On the August 3, 2020, episode of Raw, a masked group of hoodlums disrupted the WWE Performance Center by causing electrical malfunctions and setting fire to a generator. Following their debut, WWE confirmed the group’s name as Retribution. They continued their attacks on the August 7 (taped on August 4) episode of SmackDown, targeting announcers and planted audience members (wrestlers), and cutting the ring ropes with a chainsaw. Over the following weeks, the group explained their motives as retaliating against perceived injustices within WWE.

On the September 21 episode of Raw, the core members were revealed as Dominik Dijakovic (T-Bar), Dio Maddin (Mace), Shane Thorne (Slapjack), Mercedes Martinez (Retaliation), and Mia Yim (Reckoning). That night, T-Bar, Mace, and Slapjack made their in-ring debut against The Hurt Business (Bobby Lashley, Shelton Benjamin, and Cedric Alexander), losing via disqualification. On the October 5 episode of Raw, Mustafa Ali was revealed as the group's leader. Shortly afterward, Martinez quietly departed the stable and returned to NXT.

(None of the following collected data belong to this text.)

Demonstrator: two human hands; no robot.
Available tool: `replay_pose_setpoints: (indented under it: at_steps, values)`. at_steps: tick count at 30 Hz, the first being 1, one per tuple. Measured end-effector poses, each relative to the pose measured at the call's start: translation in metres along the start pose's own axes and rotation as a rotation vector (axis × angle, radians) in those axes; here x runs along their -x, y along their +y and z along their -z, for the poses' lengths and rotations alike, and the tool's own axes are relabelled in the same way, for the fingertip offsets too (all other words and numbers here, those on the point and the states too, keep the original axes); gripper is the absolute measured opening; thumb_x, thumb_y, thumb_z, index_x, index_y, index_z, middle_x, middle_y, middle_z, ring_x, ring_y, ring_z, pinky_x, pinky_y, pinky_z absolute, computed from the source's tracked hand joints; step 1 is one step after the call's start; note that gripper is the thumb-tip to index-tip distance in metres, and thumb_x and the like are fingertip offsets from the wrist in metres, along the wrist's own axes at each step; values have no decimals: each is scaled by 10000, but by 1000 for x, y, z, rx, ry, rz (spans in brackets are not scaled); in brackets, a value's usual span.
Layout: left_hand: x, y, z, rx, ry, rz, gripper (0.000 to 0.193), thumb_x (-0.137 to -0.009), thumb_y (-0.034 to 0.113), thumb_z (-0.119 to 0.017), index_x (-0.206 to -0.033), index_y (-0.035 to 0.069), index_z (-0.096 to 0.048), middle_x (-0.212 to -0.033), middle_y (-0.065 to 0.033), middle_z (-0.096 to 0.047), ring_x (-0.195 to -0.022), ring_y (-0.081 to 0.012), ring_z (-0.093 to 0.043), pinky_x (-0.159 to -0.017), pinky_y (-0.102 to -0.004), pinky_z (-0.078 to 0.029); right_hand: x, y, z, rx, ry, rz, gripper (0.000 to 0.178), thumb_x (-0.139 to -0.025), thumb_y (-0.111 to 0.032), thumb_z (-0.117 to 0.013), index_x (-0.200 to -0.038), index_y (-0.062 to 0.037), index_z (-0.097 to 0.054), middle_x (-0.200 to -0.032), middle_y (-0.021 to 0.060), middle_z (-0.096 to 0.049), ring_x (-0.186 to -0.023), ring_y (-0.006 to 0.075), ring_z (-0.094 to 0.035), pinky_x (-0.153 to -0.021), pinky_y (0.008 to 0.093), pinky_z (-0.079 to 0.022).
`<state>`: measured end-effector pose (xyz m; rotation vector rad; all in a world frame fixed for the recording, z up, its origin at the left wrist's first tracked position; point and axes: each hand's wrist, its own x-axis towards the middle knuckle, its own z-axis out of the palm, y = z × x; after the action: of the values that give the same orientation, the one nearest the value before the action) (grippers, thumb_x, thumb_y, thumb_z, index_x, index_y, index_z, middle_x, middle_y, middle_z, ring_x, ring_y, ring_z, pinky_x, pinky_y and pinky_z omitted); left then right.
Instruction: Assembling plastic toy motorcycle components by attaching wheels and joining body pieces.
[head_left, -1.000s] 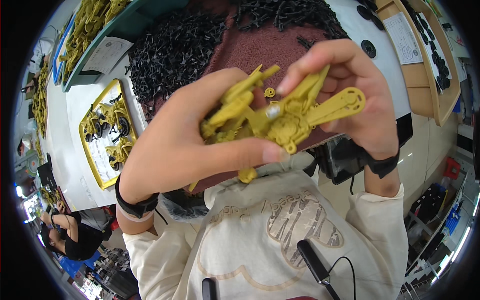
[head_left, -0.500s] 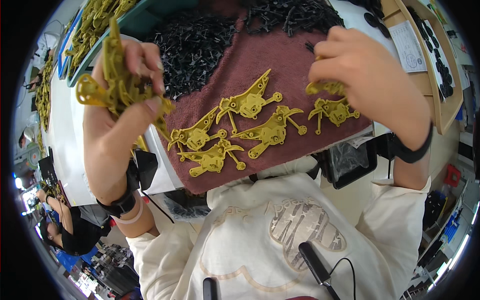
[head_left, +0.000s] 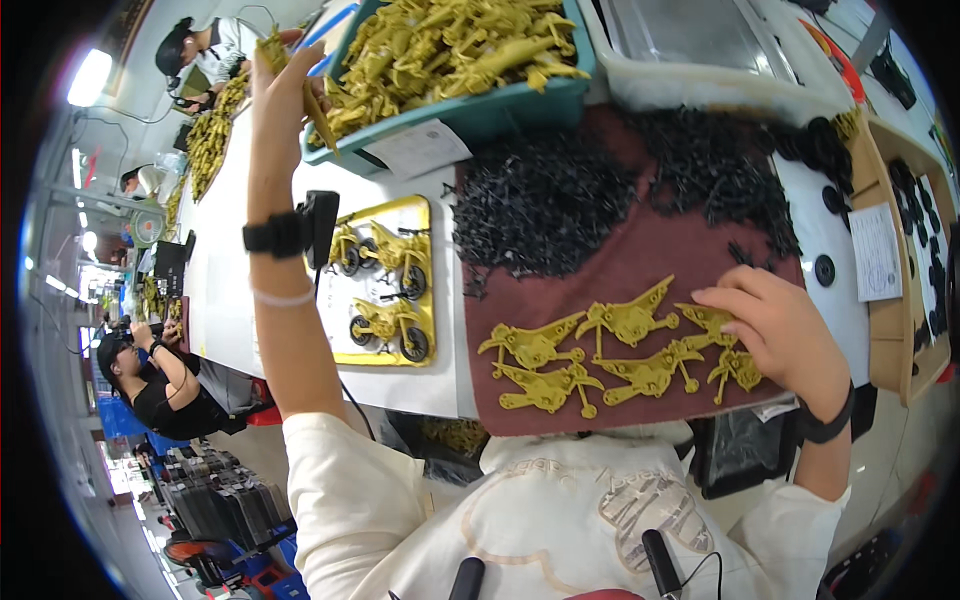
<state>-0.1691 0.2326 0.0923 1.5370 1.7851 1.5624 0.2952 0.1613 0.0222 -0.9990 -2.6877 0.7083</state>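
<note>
Several flat yellow toy motorcycle body halves [head_left: 630, 322] lie in two rows on a dark red cloth [head_left: 640, 270]. At the right end of the rows, my right hand [head_left: 775, 325] pinches a yellow body half [head_left: 708, 320] low over the cloth. My left arm stretches far forward. Beside the teal bin [head_left: 540, 105], my left hand [head_left: 285, 80] is closed around yellow motorcycle body pieces [head_left: 318, 118], partly hidden by the fingers. The bin is heaped with yellow parts [head_left: 450, 55].
Piles of small black parts [head_left: 550, 205] cover the cloth's far side. Left of it, a yellow-rimmed tray [head_left: 430, 270] holds toy motorcycles with black wheels. A cardboard box [head_left: 885, 345] stands right, a clear-lidded container [head_left: 690, 90] behind. Co-workers sit at the left.
My left hand has moved from over the cloth out to the bin, still with yellow pieces. My right hand has lowered its yellow piece to the row's right end. The view has shifted left.
</note>
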Motion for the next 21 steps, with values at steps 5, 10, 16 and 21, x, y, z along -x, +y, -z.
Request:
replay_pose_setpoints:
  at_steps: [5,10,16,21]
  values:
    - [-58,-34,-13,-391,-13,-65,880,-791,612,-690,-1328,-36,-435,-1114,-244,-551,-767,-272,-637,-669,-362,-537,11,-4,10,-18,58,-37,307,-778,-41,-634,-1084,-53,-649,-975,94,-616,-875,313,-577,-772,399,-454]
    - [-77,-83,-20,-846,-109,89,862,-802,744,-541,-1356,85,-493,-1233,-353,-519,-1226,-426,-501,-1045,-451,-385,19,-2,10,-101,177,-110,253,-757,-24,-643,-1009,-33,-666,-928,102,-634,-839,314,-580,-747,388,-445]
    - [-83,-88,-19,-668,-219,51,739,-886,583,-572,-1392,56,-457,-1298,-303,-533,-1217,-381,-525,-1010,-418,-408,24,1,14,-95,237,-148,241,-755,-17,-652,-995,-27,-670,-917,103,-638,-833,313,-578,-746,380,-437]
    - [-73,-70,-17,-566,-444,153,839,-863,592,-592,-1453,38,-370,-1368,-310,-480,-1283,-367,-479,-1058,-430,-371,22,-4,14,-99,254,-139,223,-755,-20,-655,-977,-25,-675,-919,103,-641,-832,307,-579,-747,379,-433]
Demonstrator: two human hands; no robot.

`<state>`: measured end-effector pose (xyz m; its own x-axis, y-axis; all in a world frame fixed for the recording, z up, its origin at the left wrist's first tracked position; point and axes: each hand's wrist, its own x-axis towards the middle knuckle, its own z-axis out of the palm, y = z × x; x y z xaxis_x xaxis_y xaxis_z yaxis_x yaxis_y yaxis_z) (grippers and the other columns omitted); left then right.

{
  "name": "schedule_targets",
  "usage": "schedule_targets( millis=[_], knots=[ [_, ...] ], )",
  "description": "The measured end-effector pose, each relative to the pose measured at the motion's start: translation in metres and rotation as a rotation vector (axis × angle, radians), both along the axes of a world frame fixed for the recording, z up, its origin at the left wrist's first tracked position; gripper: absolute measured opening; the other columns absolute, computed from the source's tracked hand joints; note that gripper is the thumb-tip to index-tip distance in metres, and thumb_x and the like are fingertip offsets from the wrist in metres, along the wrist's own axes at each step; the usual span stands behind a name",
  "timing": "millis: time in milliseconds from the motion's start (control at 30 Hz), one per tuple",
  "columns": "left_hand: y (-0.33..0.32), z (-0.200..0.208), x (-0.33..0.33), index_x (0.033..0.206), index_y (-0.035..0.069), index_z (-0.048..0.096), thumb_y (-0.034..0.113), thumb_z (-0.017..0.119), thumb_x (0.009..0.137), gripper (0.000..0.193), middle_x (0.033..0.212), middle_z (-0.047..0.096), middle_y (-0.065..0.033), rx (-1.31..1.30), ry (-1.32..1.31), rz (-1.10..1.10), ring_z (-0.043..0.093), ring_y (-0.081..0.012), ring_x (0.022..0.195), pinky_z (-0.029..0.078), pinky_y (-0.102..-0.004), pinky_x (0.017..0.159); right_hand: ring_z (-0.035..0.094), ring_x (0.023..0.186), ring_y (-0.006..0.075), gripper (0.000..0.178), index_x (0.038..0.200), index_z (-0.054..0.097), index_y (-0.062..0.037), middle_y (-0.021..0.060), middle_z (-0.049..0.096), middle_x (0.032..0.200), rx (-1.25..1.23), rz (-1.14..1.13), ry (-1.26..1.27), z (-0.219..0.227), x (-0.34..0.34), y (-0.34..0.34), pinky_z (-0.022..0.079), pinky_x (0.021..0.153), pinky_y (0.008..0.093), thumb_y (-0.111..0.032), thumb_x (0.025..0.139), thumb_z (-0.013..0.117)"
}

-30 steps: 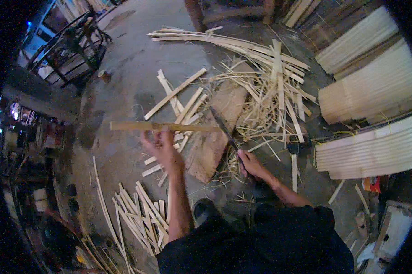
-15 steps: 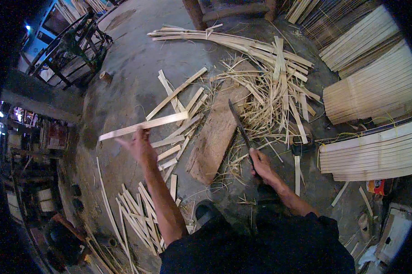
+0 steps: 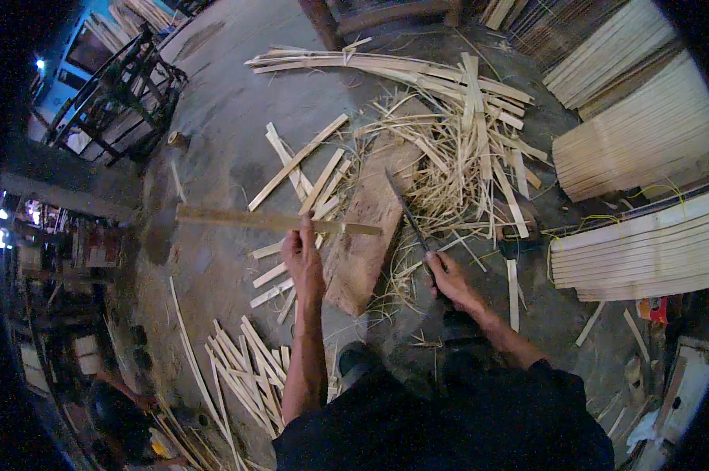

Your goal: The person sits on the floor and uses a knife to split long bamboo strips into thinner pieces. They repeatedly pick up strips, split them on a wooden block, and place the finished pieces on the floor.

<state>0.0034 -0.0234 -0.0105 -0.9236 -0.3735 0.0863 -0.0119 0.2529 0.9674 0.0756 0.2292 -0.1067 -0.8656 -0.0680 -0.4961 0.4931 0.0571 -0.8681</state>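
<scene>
Between the fingers of my left hand [image 3: 303, 255] is a long flat bamboo strip [image 3: 244, 220], held roughly level. Its right end reaches over a worn wooden board [image 3: 362, 259] that lies on the floor in front of me. My right hand [image 3: 446, 276] grips the handle of a long dark knife [image 3: 405, 206], whose blade points up and left across the board's right edge. Thin shavings [image 3: 449, 188] heap against the board's right side. Several cut strips [image 3: 298, 169] lie loose on the floor to its left.
A bundle of long strips [image 3: 315, 63] lies beyond the board. Bundled slat panels [image 3: 637, 251] stand along the right. More strips [image 3: 244, 369] are piled at the lower left, near my left forearm. A dark frame [image 3: 119, 94] stands far left, a wooden bench [image 3: 386, 20] at the back.
My left hand has swung right with the bamboo strip, which has turned so that its right end now lies over the board. The right hand and knife have barely moved.
</scene>
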Motion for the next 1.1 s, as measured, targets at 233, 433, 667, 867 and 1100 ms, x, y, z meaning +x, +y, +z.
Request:
schedule_targets(
  millis=[233, 433, 667, 867, 1100],
  knots=[
    [-0.012, 0.129, -0.008, 0.094, 0.004, 0.056, 0.023, 0.049, 0.094, 0.020, 0.080, 0.054, -0.0049, 0.351, 0.584, 0.228, 0.052, -0.0157, 0.072, 0.042, -0.0294, 0.070, 0.059, 0.080, 0.0386, 0.049, 0.121, 0.046, -0.0017, 0.0228, 0.060, 0.091, 0.406, 0.096, 0.314, -0.007, 0.013, -0.008, 0.048, 0.071, 0.0443, -0.042, 0.093, 0.047],
    [0.008, 0.126, 0.020, 0.070, 0.012, 0.035, 0.026, 0.042, 0.097, 0.031, 0.057, 0.028, 0.0016, 0.339, 0.686, 0.328, 0.024, -0.0090, 0.052, 0.023, -0.0259, 0.047, 0.062, 0.082, 0.0406, 0.041, 0.117, 0.047, -0.0029, 0.0226, 0.063, 0.088, 0.219, 0.428, 0.447, 0.101, 0.010, -0.050, 0.049, 0.070, 0.0437, -0.035, 0.091, 0.051],
    [0.036, 0.125, 0.037, 0.070, 0.013, 0.031, 0.035, 0.038, 0.099, 0.038, 0.055, 0.022, 0.0025, 0.254, 0.718, 0.426, 0.021, -0.0086, 0.049, 0.018, -0.0262, 0.044, 0.063, 0.074, 0.0410, 0.039, 0.115, 0.048, -0.0062, 0.0235, 0.062, 0.077, 0.273, 0.439, 0.432, 0.087, -0.003, -0.059, 0.049, 0.063, 0.0462, -0.035, 0.090, 0.054],
    [0.041, 0.121, 0.032, 0.069, 0.012, 0.030, 0.034, 0.038, 0.099, 0.038, 0.056, 0.024, 0.0016, -0.065, 0.625, 0.595, 0.021, -0.0091, 0.048, 0.019, -0.0262, 0.044, 0.063, 0.079, 0.0417, 0.040, 0.113, 0.050, -0.0053, 0.0235, 0.063, 0.082, 0.152, 0.506, 0.573, 0.121, 0.002, -0.060, 0.049, 0.067, 0.0461, -0.037, 0.089, 0.054],
    [0.041, 0.126, 0.027, 0.070, 0.011, 0.032, 0.040, 0.038, 0.098, 0.042, 0.056, 0.024, 0.0020, 0.057, 0.604, 0.602, 0.022, -0.0088, 0.050, 0.020, -0.0257, 0.045, 0.062, 0.081, 0.0412, 0.041, 0.118, 0.050, -0.0066, 0.0220, 0.064, 0.087, 0.218, 0.187, 0.527, 0.066, -0.010, -0.057, 0.050, 0.067, 0.0469, -0.035, 0.089, 0.053]
  ],
)
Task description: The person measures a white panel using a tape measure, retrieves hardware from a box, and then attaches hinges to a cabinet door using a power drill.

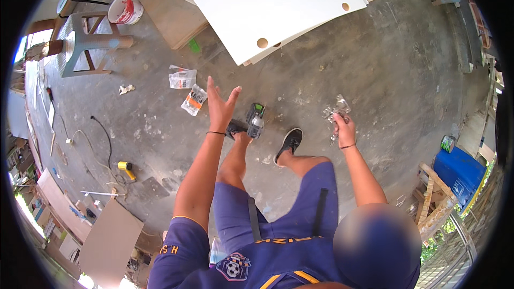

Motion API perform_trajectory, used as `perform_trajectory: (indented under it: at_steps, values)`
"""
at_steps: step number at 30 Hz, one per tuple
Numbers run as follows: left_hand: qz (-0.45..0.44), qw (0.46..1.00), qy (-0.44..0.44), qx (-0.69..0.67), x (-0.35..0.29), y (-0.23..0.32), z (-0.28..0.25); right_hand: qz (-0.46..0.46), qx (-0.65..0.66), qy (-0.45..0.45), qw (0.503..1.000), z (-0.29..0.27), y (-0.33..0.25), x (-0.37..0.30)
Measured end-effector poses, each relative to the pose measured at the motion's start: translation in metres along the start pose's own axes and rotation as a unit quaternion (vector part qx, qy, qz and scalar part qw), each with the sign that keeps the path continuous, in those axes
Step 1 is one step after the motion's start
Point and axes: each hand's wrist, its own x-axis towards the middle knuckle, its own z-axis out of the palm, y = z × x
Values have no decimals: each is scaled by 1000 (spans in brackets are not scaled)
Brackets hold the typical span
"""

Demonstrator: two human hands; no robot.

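My left hand (221, 109) is raised over the floor with its fingers spread and nothing in it. Close by on the floor lie a clear plastic packet with an orange label (194, 100) and a second clear packet (182, 78). A black cordless drill with a green top (256, 120) stands beside my left shoe. Out to the right, my right hand (344, 128) is closed on a crumpled clear plastic bag (337, 108), which glints. Whether shiny metal pieces are inside it, I cannot tell.
White panels with round holes (278, 5) are stacked ahead. To the left are a plastic stool (85, 43), a white-and-red bucket (126, 10), a yellow heat-gun-like tool (126, 169) and loose cables (107, 144). A blue bin (458, 174) and wooden frame (428, 198) stand right.
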Motion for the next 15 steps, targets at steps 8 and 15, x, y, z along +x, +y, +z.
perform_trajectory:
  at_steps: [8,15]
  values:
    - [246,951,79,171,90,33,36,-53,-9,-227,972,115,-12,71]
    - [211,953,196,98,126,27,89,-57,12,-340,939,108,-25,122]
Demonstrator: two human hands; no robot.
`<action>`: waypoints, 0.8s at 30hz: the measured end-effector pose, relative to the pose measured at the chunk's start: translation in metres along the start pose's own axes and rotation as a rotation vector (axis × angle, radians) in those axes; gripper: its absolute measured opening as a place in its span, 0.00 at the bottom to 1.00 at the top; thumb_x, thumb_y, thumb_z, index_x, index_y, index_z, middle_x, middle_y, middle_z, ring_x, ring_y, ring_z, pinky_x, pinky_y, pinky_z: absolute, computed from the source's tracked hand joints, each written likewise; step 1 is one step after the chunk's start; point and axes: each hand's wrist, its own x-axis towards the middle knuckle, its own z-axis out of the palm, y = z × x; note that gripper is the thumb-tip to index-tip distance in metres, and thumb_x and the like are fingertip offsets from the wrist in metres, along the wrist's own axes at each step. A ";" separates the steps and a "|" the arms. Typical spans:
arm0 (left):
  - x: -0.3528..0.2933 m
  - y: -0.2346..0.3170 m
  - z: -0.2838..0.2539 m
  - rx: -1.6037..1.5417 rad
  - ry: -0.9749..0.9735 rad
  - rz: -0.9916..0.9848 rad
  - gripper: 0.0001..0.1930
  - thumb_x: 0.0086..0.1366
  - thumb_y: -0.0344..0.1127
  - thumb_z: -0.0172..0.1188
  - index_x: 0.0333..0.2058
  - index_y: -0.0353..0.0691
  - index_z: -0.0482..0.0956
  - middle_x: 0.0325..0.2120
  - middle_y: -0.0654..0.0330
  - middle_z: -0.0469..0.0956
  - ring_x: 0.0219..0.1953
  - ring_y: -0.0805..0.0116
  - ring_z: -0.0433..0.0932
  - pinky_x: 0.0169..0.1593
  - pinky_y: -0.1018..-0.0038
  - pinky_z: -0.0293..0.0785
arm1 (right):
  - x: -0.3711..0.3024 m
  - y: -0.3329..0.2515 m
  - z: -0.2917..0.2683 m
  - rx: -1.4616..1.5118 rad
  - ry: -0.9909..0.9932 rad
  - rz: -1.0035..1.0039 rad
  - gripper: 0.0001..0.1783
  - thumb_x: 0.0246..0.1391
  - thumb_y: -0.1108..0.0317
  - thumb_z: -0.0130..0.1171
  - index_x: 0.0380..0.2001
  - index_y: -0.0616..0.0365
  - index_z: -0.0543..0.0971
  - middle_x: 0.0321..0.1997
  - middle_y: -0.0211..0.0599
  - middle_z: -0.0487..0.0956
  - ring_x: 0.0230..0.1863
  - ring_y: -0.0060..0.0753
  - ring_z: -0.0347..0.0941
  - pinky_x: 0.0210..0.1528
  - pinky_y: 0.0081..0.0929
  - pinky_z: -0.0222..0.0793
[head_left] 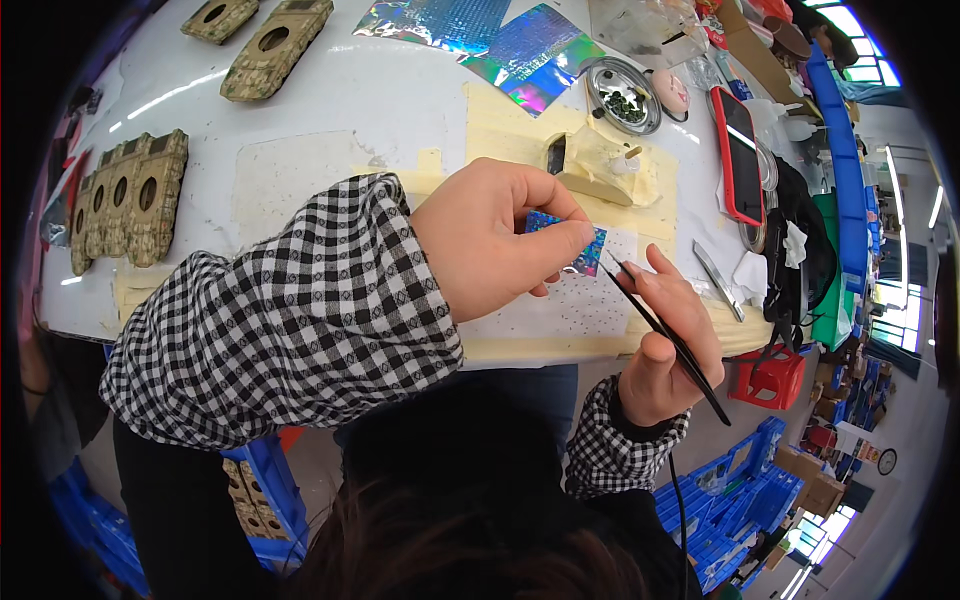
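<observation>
My left hand [495, 240] pinches a small shiny blue holographic piece [583, 252] between thumb and fingers, just above a white perforated sheet [590, 300] on the table. My right hand [668, 345] grips black tweezers [665, 335], whose tip points up at the lower edge of the blue piece. Both sleeves are black-and-white checked. Behind my left hand a small cream-coloured block with a peg [600, 160] sits on a patch of tan masking tape [500, 125].
Camouflage-patterned blocks with round holes lie at the far left [130, 195] and top left [275, 45]. Holographic foil sheets [500, 35], a round metal dish of dark beads [622, 95], a red-cased phone [738, 150] and a metal blade [718, 280] are nearby. A red stool [770, 378] stands below the table edge.
</observation>
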 end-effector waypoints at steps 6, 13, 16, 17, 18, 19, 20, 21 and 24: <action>0.000 0.000 0.000 -0.012 0.009 -0.012 0.13 0.64 0.40 0.57 0.35 0.32 0.76 0.25 0.62 0.76 0.26 0.78 0.75 0.32 0.81 0.74 | -0.004 -0.009 0.002 -0.033 0.029 -0.002 0.28 0.46 0.47 0.60 0.36 0.64 0.80 0.32 0.45 0.83 0.38 0.38 0.81 0.50 0.46 0.72; 0.001 0.000 -0.001 -0.024 -0.012 -0.049 0.13 0.65 0.40 0.57 0.35 0.33 0.76 0.25 0.62 0.77 0.26 0.78 0.75 0.31 0.82 0.74 | -0.005 -0.013 0.003 -0.097 -0.023 0.004 0.20 0.46 0.59 0.66 0.36 0.65 0.80 0.32 0.45 0.82 0.36 0.37 0.80 0.51 0.47 0.72; 0.000 0.001 -0.001 -0.018 -0.016 -0.060 0.14 0.65 0.40 0.57 0.36 0.33 0.76 0.25 0.62 0.77 0.26 0.78 0.76 0.32 0.82 0.74 | -0.003 -0.013 0.001 -0.126 -0.067 -0.021 0.17 0.47 0.62 0.66 0.36 0.65 0.80 0.33 0.44 0.82 0.36 0.37 0.80 0.52 0.47 0.72; 0.000 0.001 -0.001 -0.019 -0.015 -0.058 0.14 0.65 0.40 0.57 0.36 0.33 0.76 0.25 0.62 0.77 0.26 0.78 0.76 0.32 0.82 0.74 | -0.002 -0.014 0.001 -0.137 -0.078 -0.027 0.17 0.47 0.63 0.66 0.36 0.65 0.80 0.33 0.44 0.82 0.36 0.37 0.80 0.52 0.47 0.72; 0.001 0.000 -0.001 -0.018 -0.015 -0.055 0.14 0.65 0.41 0.57 0.36 0.33 0.76 0.25 0.62 0.77 0.26 0.78 0.76 0.32 0.82 0.74 | -0.001 -0.014 0.001 -0.147 -0.088 -0.033 0.17 0.47 0.63 0.66 0.36 0.65 0.80 0.32 0.44 0.82 0.36 0.37 0.80 0.52 0.47 0.71; 0.001 0.000 -0.001 -0.017 -0.015 -0.053 0.14 0.65 0.41 0.57 0.36 0.33 0.76 0.25 0.62 0.77 0.27 0.78 0.76 0.32 0.82 0.74 | 0.000 -0.014 0.001 -0.153 -0.094 -0.044 0.17 0.47 0.63 0.67 0.35 0.65 0.80 0.32 0.44 0.82 0.36 0.37 0.80 0.52 0.48 0.71; 0.001 0.000 -0.001 -0.019 -0.012 -0.054 0.14 0.65 0.41 0.58 0.36 0.33 0.77 0.25 0.62 0.77 0.27 0.78 0.76 0.32 0.82 0.74 | 0.001 -0.013 0.002 -0.158 -0.101 -0.055 0.16 0.47 0.63 0.67 0.35 0.65 0.80 0.32 0.44 0.82 0.36 0.37 0.80 0.52 0.48 0.71; 0.001 0.000 -0.001 -0.020 -0.009 -0.054 0.14 0.64 0.41 0.58 0.36 0.33 0.77 0.25 0.62 0.77 0.27 0.78 0.76 0.32 0.82 0.74 | 0.002 -0.013 0.002 -0.163 -0.108 -0.066 0.16 0.47 0.63 0.67 0.35 0.65 0.80 0.32 0.43 0.82 0.36 0.37 0.80 0.53 0.48 0.71; 0.001 0.000 -0.001 -0.016 -0.008 -0.057 0.14 0.64 0.41 0.58 0.35 0.33 0.77 0.26 0.62 0.77 0.27 0.78 0.76 0.31 0.82 0.74 | 0.002 -0.013 0.002 -0.167 -0.109 -0.065 0.16 0.46 0.64 0.67 0.35 0.65 0.80 0.32 0.43 0.82 0.36 0.37 0.80 0.53 0.47 0.71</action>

Retribution continued feuding with The Hurt Business, suffering multiple losses, including at Hell in a Cell, where Lashley defeated Slapjack to retain the United States Championship. The group picked up their first victory on the November 16 episode of Raw, defeating members of Raw’s Survivor Series team. Retribution also feuded with Ricochet, attempting unsuccessfully to recruit him.

In early 2021, Retribution began a feud with The New Day, with Ali targeting Kofi Kingston. Growing tensions within the stable culminated at Fastlane, where Reckoning and Slapjack walked out on Ali, and T-Bar and Mace attacked him following a loss, leading to the group's disbandment.

=== Post-disbandment ===
Following Retribution's dissolution, Mustafa Ali formed a tag team with Mansoor, while Mace and T-Bar continued teaming together, maintaining elements of the Retribution aesthetic. Reckoning and Slapjack did not return to WWE television. During the 2021 WWE Draft, T-Bar remained on Raw while Mace was drafted to SmackDown. Around this time, Reckoning reverted to her previous ring name, Mia Yim, effectively ending her Retribution character. Yim, Slapjack, and Martinez (Retaliation) were later released from WWE in 2021.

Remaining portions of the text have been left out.